PROVIDED RECORDS:
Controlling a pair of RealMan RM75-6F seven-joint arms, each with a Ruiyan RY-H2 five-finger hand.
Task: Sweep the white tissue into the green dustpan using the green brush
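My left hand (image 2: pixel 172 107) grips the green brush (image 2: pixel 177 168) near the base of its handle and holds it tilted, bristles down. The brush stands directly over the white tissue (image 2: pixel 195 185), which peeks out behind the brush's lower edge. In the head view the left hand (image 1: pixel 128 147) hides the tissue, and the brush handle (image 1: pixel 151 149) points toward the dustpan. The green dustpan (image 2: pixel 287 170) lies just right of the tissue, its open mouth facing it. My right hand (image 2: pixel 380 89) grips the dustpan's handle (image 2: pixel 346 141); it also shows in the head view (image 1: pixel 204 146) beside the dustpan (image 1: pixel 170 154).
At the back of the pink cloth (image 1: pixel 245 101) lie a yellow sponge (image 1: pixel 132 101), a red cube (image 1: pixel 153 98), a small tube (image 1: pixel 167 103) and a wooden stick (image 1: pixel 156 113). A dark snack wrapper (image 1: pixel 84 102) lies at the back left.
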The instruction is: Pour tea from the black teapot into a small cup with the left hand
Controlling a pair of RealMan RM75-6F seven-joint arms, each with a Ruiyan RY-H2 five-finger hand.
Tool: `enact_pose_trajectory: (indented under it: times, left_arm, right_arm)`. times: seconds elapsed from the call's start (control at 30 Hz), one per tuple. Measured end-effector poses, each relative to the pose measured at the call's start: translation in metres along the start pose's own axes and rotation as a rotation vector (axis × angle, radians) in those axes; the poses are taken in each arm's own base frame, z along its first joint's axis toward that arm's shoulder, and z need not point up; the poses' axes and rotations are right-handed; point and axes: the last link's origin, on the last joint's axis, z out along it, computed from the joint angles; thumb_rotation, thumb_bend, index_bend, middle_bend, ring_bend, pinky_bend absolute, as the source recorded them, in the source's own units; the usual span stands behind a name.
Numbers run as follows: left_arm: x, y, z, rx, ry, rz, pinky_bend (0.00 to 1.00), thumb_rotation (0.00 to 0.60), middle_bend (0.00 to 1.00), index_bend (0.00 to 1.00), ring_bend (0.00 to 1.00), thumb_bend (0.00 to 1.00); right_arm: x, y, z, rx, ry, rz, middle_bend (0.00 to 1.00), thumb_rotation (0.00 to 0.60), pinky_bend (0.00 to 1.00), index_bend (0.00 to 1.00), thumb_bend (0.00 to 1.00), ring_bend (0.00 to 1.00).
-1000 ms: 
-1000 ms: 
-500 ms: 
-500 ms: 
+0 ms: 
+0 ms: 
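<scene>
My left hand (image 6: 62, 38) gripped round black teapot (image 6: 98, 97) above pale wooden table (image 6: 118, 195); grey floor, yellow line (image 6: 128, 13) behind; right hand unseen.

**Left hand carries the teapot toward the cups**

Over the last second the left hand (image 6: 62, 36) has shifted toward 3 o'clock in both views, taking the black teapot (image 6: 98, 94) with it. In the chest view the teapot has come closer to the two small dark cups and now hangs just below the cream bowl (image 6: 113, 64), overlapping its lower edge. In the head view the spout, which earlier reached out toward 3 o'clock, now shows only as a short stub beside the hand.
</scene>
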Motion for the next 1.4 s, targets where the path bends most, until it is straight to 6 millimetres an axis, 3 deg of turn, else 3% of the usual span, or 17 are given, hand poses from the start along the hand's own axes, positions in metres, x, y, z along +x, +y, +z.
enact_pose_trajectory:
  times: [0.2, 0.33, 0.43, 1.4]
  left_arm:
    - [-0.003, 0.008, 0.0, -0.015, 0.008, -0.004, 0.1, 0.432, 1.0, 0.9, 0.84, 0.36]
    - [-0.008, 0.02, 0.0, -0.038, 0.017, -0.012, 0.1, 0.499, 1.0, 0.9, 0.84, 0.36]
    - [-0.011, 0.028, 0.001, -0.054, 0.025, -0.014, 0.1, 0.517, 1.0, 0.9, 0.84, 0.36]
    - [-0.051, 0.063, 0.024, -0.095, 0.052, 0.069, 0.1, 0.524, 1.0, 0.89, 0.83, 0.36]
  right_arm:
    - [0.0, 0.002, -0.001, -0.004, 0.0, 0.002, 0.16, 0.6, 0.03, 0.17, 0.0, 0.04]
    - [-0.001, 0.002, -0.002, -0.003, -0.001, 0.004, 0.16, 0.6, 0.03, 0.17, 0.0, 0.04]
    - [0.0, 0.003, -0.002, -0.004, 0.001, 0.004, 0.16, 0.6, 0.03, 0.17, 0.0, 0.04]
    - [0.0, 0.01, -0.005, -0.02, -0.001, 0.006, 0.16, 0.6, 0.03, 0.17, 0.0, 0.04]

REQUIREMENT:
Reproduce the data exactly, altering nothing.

TASK SOLUTION:
Controlling a pair of RealMan RM75-6F seven-joint arms, each with a Ruiyan RY-H2 five-finger hand.
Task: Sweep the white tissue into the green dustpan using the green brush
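My left hand (image 2: pixel 172 107) grips the green brush (image 2: pixel 177 168) near the base of its handle and holds it tilted, bristles down. The brush stands directly over the white tissue (image 2: pixel 195 185), which peeks out behind the brush's lower edge. In the head view the left hand (image 1: pixel 128 147) hides the tissue, and the brush handle (image 1: pixel 151 149) points toward the dustpan. The green dustpan (image 2: pixel 287 170) lies just right of the tissue, its open mouth facing it. My right hand (image 2: pixel 380 89) grips the dustpan's handle (image 2: pixel 346 141); it also shows in the head view (image 1: pixel 204 146) beside the dustpan (image 1: pixel 170 154).
At the back of the pink cloth (image 1: pixel 245 101) lie a yellow sponge (image 1: pixel 132 101), a red cube (image 1: pixel 153 98), a small tube (image 1: pixel 167 103) and a wooden stick (image 1: pixel 156 113). A dark snack wrapper (image 1: pixel 84 102) lies at the back left.
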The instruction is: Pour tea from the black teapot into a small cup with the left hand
Controlling a pair of RealMan RM75-6F seven-joint arms, each with a Ruiyan RY-H2 five-finger hand.
Tool: `enact_pose_trajectory: (indented under it: times, left_arm, right_arm)`. times: seconds elapsed from the call's start (control at 30 Hz), one per tuple. Measured end-effector poses, each relative to the pose measured at the call's start: translation in metres along the start pose's own axes and rotation as a rotation vector (axis × angle, radians) in those axes; the poses are taken in each arm's own base frame, z along its first joint's axis toward that arm's shoulder, and z need not point up; the poses' axes and rotations are right-handed; point and axes: the last link's origin, on the last joint's axis, z out along it, computed from the joint angles; thumb_rotation, thumb_bend, index_bend, middle_bend, ring_bend, pinky_bend absolute, as the source recorded them, in the source's own units; the usual span stands behind a name.
Numbers run as follows: left_arm: x, y, z, rx, ry, rz, pinky_bend (0.00 to 1.00), thumb_rotation (0.00 to 0.60), middle_bend (0.00 to 1.00), index_bend (0.00 to 1.00), ring_bend (0.00 to 1.00), thumb_bend (0.00 to 1.00); right_arm: x, y, z, rx, ry, rz, middle_bend (0.00 to 1.00), thumb_rotation (0.00 to 0.60), pinky_bend (0.00 to 1.00), index_bend (0.00 to 1.00), thumb_bend (0.00 to 1.00), ring_bend (0.00 to 1.00).
-1000 ms: 
-1000 ms: 
-500 ms: 
-500 ms: 
+0 ms: 
+0 ms: 
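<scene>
My left hand (image 6: 62, 38) gripped round black teapot (image 6: 98, 97) above pale wooden table (image 6: 118, 195); grey floor, yellow line (image 6: 128, 13) behind; right hand unseen.

**Left hand carries the teapot toward the cups**

Over the last second the left hand (image 6: 62, 36) has shifted toward 3 o'clock in both views, taking the black teapot (image 6: 98, 94) with it. In the chest view the teapot has come closer to the two small dark cups and now hangs just below the cream bowl (image 6: 113, 64), overlapping its lower edge. In the head view the spout, which earlier reached out toward 3 o'clock, now shows only as a short stub beside the hand.
</scene>
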Motion for the next 1.4 s, targets where the path bends most, until it is straight to 6 millimetres an axis, 3 deg of turn, else 3% of the usual span, or 17 are given, hand poses from the start along the hand's own axes, positions in metres, x, y, z along +x, +y, +z.
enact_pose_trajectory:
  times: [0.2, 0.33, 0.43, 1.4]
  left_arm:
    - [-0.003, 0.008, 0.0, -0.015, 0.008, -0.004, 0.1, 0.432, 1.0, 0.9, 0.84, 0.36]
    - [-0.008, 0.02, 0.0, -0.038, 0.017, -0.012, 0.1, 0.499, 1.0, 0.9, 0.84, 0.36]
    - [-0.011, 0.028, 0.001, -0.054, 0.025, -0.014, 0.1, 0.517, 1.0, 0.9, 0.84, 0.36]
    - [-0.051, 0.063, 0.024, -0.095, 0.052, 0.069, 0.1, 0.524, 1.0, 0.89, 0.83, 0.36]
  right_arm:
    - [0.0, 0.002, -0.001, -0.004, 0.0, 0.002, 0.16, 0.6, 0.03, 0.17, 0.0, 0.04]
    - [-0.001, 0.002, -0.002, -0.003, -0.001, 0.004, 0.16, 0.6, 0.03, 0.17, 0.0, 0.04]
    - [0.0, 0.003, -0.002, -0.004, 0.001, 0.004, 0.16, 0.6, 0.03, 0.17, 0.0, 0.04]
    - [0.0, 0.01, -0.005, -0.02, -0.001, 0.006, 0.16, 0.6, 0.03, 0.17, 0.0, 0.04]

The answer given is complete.